Detectives investigating the murder of a Russian businessman have found no evidence of forced entry into his home.
Nikolai Glushkov was found dead from apparent "compression to his neck" at his home in New Malden, south-west London, on 12 March.
He was a friend of Boris Berezovsky, a critic of Vladimir Putin, and was wanted in Russia on fraud allegations.
Police reiterated they have not found a link between his death and the Skripal poisonings in Salisbury.
Counter-terrorism officers have been carrying out house-to-house inquiries near his home on Clarence Avenue and are appealing for witnesses.
Metropolitan Police Commander Clarke Jarrett said more than 400 exhibits are being processed and a number of statements have already been taken.

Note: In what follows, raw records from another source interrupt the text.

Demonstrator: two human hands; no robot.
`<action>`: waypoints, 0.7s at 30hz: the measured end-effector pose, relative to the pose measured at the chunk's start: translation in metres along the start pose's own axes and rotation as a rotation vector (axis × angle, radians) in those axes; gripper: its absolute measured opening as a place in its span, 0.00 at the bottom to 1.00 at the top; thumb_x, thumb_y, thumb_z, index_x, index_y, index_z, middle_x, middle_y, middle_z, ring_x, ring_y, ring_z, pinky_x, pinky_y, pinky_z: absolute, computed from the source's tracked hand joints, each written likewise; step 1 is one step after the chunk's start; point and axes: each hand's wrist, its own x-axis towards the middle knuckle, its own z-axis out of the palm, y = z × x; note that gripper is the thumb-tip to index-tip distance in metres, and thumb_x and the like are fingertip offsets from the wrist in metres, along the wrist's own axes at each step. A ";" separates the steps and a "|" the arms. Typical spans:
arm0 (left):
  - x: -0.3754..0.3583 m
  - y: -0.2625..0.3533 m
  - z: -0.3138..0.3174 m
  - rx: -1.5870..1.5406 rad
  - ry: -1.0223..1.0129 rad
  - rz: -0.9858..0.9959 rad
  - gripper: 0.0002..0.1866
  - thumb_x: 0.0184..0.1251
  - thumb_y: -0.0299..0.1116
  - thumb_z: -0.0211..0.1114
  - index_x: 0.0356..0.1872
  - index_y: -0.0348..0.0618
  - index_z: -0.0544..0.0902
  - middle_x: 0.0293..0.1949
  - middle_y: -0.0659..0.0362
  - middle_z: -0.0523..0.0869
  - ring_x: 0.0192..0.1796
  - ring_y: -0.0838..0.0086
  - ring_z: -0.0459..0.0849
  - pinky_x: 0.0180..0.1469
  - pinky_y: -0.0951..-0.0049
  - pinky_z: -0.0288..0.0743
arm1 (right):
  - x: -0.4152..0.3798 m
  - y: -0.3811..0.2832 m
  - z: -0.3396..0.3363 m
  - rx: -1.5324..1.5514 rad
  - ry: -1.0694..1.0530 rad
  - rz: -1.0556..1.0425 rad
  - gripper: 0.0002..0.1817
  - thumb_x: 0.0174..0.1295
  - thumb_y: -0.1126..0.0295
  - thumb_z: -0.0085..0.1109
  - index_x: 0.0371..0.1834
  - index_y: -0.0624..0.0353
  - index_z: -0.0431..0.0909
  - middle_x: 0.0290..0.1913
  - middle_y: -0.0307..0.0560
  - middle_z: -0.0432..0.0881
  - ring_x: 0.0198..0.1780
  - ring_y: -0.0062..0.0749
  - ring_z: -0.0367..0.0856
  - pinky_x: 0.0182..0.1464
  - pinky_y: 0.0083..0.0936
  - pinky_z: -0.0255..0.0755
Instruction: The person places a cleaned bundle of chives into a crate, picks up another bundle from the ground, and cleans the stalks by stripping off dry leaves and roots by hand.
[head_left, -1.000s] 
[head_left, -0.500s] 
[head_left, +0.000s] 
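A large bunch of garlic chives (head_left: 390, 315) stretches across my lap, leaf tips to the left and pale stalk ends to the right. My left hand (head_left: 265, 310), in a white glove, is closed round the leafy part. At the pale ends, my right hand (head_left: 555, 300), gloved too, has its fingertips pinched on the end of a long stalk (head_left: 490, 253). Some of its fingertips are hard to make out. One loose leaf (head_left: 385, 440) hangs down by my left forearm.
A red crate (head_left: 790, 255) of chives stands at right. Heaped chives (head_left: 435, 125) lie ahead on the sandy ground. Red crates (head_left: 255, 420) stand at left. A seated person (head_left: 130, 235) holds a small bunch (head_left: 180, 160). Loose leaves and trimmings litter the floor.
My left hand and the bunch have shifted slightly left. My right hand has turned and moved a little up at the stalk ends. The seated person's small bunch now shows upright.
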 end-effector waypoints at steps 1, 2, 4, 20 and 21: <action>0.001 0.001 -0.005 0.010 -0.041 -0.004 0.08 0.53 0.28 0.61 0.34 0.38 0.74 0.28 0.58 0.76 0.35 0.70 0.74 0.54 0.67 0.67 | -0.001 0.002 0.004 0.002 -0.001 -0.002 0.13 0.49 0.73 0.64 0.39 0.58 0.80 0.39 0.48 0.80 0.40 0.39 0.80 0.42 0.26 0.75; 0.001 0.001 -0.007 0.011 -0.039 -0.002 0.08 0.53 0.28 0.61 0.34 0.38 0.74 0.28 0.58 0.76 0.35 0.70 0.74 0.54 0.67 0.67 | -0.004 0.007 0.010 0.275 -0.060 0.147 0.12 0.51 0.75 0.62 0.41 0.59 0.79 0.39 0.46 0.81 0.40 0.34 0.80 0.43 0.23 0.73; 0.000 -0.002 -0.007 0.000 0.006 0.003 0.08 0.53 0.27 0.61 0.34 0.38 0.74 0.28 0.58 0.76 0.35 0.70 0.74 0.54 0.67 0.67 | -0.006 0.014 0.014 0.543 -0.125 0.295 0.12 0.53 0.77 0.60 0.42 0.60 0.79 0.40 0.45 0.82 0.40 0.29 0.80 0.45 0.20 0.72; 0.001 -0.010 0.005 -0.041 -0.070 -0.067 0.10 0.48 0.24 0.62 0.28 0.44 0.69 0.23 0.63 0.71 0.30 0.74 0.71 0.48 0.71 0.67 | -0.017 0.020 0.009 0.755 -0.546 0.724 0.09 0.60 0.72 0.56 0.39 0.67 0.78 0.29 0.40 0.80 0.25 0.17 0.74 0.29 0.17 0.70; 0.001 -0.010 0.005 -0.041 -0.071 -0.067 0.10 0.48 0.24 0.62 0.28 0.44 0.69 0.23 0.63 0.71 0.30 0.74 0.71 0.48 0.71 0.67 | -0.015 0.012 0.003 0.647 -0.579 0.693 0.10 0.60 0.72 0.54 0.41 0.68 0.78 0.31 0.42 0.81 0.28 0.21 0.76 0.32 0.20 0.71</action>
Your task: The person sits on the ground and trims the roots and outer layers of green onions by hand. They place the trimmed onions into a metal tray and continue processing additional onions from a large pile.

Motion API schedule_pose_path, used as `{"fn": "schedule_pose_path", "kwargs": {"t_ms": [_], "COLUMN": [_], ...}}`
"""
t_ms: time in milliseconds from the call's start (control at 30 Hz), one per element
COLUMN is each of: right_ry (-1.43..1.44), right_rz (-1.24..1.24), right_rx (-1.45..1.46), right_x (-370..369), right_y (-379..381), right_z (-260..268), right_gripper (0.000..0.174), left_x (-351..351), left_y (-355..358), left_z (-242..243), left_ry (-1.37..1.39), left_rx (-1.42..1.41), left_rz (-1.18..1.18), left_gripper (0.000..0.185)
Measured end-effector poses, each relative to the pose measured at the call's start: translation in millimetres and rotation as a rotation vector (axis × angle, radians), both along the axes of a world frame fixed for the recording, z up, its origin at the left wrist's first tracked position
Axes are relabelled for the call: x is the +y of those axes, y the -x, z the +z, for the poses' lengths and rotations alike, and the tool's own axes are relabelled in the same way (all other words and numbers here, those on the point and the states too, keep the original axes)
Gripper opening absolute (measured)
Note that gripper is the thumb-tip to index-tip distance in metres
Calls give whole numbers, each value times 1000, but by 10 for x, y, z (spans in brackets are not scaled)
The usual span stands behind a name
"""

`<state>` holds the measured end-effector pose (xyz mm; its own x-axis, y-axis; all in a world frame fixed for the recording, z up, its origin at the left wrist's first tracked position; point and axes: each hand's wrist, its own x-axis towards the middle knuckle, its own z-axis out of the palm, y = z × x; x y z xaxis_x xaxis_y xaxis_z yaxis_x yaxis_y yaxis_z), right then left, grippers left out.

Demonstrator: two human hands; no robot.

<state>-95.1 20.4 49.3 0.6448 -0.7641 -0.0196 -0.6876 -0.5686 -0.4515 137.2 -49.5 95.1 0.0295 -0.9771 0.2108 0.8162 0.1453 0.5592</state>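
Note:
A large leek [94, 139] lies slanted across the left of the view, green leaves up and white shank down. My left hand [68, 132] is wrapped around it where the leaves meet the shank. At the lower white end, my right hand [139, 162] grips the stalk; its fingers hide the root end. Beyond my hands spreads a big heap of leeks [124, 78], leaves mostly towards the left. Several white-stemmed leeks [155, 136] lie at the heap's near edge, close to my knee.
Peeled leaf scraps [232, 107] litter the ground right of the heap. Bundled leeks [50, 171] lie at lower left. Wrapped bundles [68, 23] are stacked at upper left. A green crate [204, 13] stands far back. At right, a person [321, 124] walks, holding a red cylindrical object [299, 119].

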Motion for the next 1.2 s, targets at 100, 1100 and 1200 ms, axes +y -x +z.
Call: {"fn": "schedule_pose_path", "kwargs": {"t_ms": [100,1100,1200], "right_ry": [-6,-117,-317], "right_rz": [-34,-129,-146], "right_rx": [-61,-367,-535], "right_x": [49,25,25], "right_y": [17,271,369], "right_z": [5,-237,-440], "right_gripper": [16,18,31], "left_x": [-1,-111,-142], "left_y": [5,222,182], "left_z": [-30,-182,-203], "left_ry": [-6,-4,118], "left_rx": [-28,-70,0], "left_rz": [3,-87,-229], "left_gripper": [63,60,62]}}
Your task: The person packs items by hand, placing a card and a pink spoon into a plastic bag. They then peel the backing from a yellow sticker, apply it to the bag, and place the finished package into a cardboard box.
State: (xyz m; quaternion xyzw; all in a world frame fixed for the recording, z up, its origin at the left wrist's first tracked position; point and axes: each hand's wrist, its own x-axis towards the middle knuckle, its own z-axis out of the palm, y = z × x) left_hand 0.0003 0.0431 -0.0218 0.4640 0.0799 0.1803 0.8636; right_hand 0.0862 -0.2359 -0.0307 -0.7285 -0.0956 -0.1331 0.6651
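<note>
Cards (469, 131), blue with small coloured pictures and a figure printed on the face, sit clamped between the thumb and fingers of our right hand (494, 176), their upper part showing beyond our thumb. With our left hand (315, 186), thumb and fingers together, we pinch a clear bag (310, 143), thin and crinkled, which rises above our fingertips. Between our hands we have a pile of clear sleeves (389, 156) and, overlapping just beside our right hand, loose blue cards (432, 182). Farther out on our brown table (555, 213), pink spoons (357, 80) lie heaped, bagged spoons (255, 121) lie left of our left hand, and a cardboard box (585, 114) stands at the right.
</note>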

He said: "We have found no sign of forced entry thus far, but the forensic examination at Mr Glushkov's home continues and we expect to be there for some time.
"I must stress that there is nothing we have found in our investigation so far to suggest any link to the attempted murders in Salisbury and I would like to reassure the public in New Malden that there are no wider public health concerns in relation to this investigation."
Mr Glushkov, the former deputy director of Russian state airline Aeroflot, was jailed in 1999 for five years after being charged with money laundering and fraud.
After being given a suspended sentence for another count of fraud in 2006, he was granted political asylum in the UK in 2010 and became a critic of Russian President Vladimir Putin.
His friend Mr Berezovsky was found hanged in the bathroom of his Berkshire home in 2013 and an inquest recorded an open verdict.
Mr Glushkov said his friend had not taken his own life.